*Information shown*

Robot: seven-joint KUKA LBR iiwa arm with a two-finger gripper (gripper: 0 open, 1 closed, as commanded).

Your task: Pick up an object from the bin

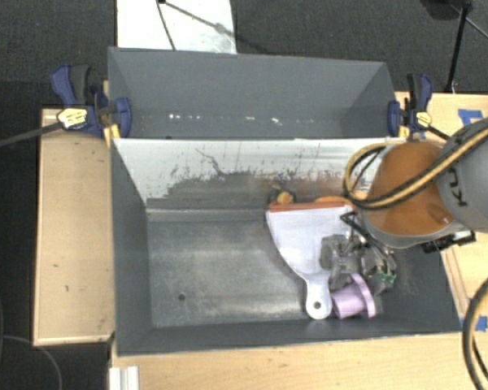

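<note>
A small purple spool point(351, 302) lies on its side near the bin's point(195, 258) front wall, toward its right corner, just beside the flat white dustpan's point(297, 238) handle.

Grey KUKA arm point(481, 165): rounded, smooth link with part of some dark lettering on it. Wrist sits under a glossy, dome-shaped orange cover point(407, 193). Black cables point(364, 169) loop across the cover and run along the arm. Black bracket point(447, 240) at the cover's lower edge. Gripper point(347, 276): dark grey metal, blocky, with a small green part point(388, 279) on its side.
</note>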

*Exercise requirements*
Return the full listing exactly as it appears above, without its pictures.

*Response area*
Robot: seven-joint KUKA LBR iiwa arm with a two-finger gripper (gripper: 0 open, 1 closed, as commanded).

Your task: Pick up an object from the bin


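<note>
A small purple spool point(351, 302) lies on its side near the bin's point(195, 258) front wall, toward its right corner, just beside the flat white dustpan's point(297, 238) handle.

Grey KUKA arm point(481, 165): rounded, smooth link with part of some dark lettering on it. Wrist sits under a glossy, dome-shaped orange cover point(407, 193). Black cables point(364, 169) loop across the cover and run along the arm. Black bracket point(447, 240) at the cover's lower edge. Gripper point(347, 276): dark grey metal, blocky, with a small green part point(388, 279) on its side.
</note>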

Nothing else is part of this exercise.